Sadly, Biden is considering having the government control fuel distribution again.

Do you indeed?

It was during the Nixon administration that price controls and rationing of gasoline were introduced, in response to the OPEC oil shock of 1973 (crude oil prices had been set by government since 1971). You mention Reagan's executive order, but that was just closing the stable door after the horse had bolted; Carter began the phaseout of the Nixon-era price controls in 1979.

https://www.nytimes.com/1979/04/06/archives/carter-to-end-pr...

"The President [Carter] said that he would set gasoline consumption targets for each state and would order mandatory steps, assuming Congress allows him to do so, if the states fail to save as much gasoline as they are supposed to do. One such step, he added, might be the weekend closing of service stations."

Gawd, what an awful proposal.

Carter dinked around for 4 years failing to get it done, and Reagan does it in a few minutes with the stroke of a pen.

All your article shows is Carter simply didn't understand the problem. Reagan did.

Not mentioned is the DOE also controlled allocation of gasoline to filling stations. That was quite a disaster. Reagan ended all that nonsense with the same EO.

Isn't it interesting that Biden is going down the same path? He'll fail just like Carter.

You placed all the blame for gas lines and price controls on Carter, when it was a policy imposed by Nixon and continued by Ford. Then you complain about Carter 'dinking around' because he opted to work with Congress and stick to the goal of trying to balance the federal budget. Many of the price controls had been dismantled by the time Reagan took office.
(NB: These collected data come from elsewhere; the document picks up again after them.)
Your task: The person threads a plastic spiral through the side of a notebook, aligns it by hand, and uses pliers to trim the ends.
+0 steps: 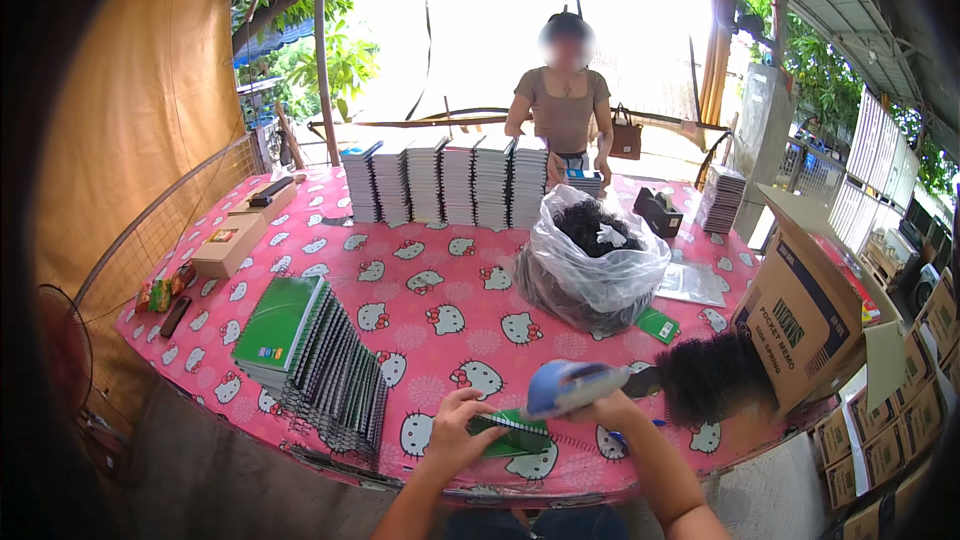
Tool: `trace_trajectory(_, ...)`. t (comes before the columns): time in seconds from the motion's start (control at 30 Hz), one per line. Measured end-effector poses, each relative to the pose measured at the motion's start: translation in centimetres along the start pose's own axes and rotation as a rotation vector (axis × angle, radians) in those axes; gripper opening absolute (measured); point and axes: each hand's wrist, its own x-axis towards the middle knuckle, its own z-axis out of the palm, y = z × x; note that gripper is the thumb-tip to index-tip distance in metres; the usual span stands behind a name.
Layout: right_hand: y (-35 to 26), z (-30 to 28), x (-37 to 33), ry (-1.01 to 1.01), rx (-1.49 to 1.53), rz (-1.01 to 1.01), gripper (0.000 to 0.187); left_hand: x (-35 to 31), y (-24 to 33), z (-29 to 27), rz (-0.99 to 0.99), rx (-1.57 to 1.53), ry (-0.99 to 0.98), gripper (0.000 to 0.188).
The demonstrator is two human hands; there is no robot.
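My left hand (458, 432) has its fingers closed on the spine edge of a green notebook (520, 437) lying near the table's front edge. A thin spiral coil (578, 445) runs from the notebook's spine out to the right. Just above it, my right hand (606, 410) grips a blue and grey handheld tool (568, 387), blurred by motion, so its exact kind is unclear. To the right lies a bundle of black spiral coils (705, 380). On the left stands a tall stack of green spiral notebooks (285, 325).
Stacks of spiral notebooks (445, 185) line the far side, where another person (565, 105) stands. A plastic bag of black coils (595, 275), a tape dispenser (658, 212) and an open cardboard box (800, 310) are on the right. A small brown box (230, 245) sits on the left.
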Motion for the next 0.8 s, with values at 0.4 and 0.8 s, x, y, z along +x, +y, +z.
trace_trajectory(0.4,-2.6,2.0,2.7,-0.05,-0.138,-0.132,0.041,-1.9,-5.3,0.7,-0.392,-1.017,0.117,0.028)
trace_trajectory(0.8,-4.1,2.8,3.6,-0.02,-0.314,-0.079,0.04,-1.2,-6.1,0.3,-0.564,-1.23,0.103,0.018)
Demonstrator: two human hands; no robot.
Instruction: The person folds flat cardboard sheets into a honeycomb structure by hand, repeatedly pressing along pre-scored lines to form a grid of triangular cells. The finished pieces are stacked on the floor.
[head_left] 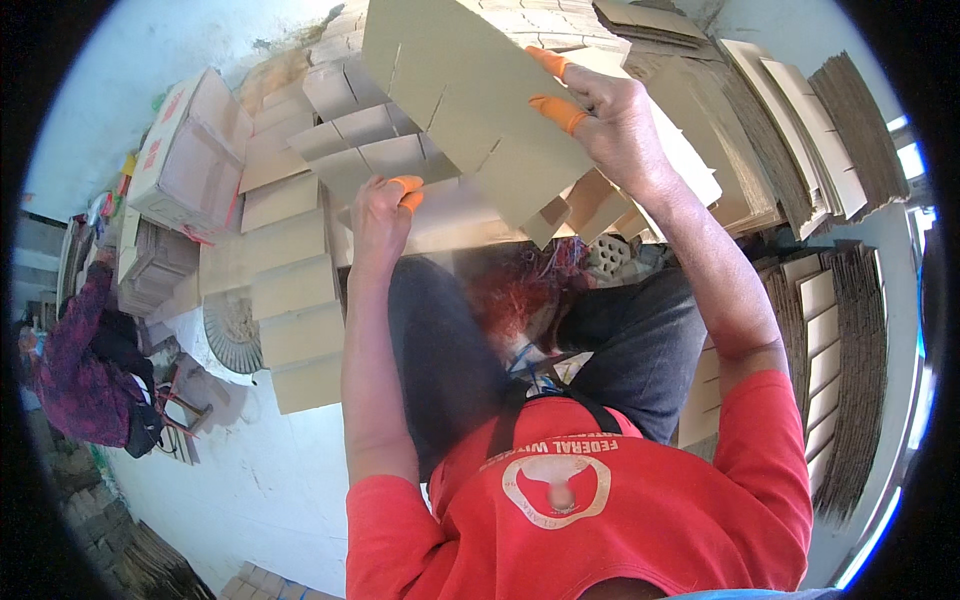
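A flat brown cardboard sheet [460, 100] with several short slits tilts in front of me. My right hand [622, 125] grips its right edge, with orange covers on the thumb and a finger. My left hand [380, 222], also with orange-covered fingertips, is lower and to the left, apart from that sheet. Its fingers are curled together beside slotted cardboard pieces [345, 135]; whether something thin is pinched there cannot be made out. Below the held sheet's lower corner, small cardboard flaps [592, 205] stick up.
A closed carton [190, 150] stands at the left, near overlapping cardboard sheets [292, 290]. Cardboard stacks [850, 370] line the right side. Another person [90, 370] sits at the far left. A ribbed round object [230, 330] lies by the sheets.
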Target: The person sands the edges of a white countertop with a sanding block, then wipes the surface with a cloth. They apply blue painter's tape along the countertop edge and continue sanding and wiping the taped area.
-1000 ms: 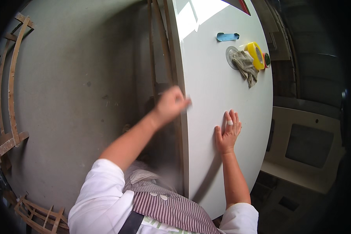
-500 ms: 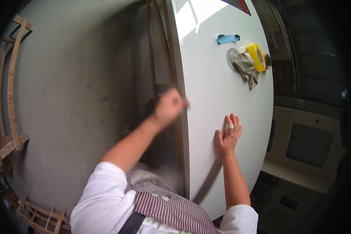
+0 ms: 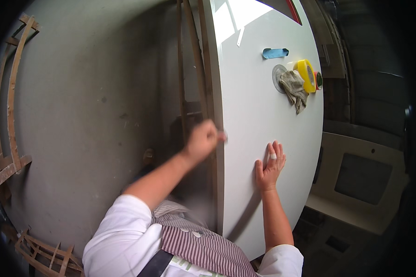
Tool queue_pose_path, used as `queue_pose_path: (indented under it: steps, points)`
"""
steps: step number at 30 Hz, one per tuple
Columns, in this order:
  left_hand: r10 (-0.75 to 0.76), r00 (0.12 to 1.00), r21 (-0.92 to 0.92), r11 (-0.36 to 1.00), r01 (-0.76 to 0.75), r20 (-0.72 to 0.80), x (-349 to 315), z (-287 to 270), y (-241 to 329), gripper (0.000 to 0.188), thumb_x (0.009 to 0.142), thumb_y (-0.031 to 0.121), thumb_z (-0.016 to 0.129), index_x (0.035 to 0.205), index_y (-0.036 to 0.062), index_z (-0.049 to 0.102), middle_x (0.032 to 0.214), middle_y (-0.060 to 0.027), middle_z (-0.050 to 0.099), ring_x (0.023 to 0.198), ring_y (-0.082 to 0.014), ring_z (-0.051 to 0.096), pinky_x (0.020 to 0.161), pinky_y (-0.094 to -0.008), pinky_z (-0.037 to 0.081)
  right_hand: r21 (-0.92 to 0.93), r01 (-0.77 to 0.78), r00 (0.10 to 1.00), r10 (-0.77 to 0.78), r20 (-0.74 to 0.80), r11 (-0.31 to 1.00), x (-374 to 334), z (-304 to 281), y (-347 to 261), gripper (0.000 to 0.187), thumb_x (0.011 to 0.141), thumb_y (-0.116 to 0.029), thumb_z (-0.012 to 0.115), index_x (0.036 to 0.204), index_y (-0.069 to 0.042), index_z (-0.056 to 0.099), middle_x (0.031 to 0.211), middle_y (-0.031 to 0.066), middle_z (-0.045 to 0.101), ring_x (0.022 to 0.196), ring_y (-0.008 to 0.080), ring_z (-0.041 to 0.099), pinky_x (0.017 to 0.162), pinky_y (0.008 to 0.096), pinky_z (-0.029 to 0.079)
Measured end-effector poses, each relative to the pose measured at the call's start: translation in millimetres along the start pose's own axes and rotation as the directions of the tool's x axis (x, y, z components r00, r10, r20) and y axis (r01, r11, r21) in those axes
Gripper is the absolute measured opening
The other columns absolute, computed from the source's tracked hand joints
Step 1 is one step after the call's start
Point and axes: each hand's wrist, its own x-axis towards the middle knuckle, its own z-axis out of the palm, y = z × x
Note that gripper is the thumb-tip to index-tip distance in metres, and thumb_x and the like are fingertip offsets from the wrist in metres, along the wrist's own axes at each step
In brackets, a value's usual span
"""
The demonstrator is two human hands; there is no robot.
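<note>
My left hand [image 3: 202, 142] is closed at the left edge of a large white panel [image 3: 249, 106]. Its fingertips meet that edge. Whatever it pinches there, if anything, is too small and blurred to name. My right hand [image 3: 270, 168] lies flat on the panel's glossy top, fingers stretched forward, with a white wrap around one finger. It holds nothing.
Farther along the panel lie a blue strip [image 3: 275, 53], a grey disc [image 3: 278, 77], a crumpled cloth-like glove [image 3: 295, 90], a yellow tape roll [image 3: 306, 75] and a red-and-green roll [image 3: 318, 81]. Wooden frames [image 3: 15, 92] stand at left. A cream panel [image 3: 330, 196] is at right.
My left hand has slid slightly toward me along the panel edge, still closed. My right hand stays flat on the panel. The whole view has shifted a little.
</note>
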Motion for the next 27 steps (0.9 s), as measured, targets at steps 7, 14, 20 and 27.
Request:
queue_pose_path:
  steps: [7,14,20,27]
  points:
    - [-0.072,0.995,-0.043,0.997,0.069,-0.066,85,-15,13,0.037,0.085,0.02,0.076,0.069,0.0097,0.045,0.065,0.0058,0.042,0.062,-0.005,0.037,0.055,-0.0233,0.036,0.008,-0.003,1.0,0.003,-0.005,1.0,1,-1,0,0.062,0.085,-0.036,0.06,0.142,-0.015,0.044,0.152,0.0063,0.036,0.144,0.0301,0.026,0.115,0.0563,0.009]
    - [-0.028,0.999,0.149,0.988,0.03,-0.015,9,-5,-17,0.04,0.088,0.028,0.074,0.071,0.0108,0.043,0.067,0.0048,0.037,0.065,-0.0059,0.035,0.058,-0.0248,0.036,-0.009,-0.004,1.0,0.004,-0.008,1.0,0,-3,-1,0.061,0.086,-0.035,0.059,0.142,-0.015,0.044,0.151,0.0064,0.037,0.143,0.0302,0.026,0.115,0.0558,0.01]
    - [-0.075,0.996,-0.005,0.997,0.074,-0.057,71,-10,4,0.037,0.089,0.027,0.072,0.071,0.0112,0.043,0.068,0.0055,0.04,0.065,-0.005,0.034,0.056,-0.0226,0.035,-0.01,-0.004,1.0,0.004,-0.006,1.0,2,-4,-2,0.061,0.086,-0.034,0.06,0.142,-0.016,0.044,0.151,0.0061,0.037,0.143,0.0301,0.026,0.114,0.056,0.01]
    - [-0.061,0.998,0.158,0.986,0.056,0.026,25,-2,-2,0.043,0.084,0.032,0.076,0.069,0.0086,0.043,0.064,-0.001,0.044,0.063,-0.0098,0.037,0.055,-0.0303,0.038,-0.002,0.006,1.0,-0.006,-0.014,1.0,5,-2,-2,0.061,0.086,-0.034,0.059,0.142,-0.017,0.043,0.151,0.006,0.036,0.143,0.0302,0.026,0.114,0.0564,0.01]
I might observe that Carter's 'dinking around' also reduced the federal government's budget deficit, which increased sharply under the Reagan & Bush administrations, along with the national debt.

Without going full conspiracy, is there any chance this was a pre Koch brothers example of industry undermining government authority until it gets the government it wants?
If Carter was making bad decisions because Koch told him to, then that still makes Carter a bad President.
Firstly, The Koch brothers are fiercely republican and were not making decisions through Carter. Secondly, I said pre-Koch.

Btw, the oil price controls were a Nixon initiative, continued by Ford. Carter did not invent them, he just didn't remove them.

Reagan was the beneficiary of the collapse of the OPEC price war internationally.

Genuinely amazing human sure, but terrible President. He didn’t get anything done and nearly lost the nomination from his own party for a second term, which is rare.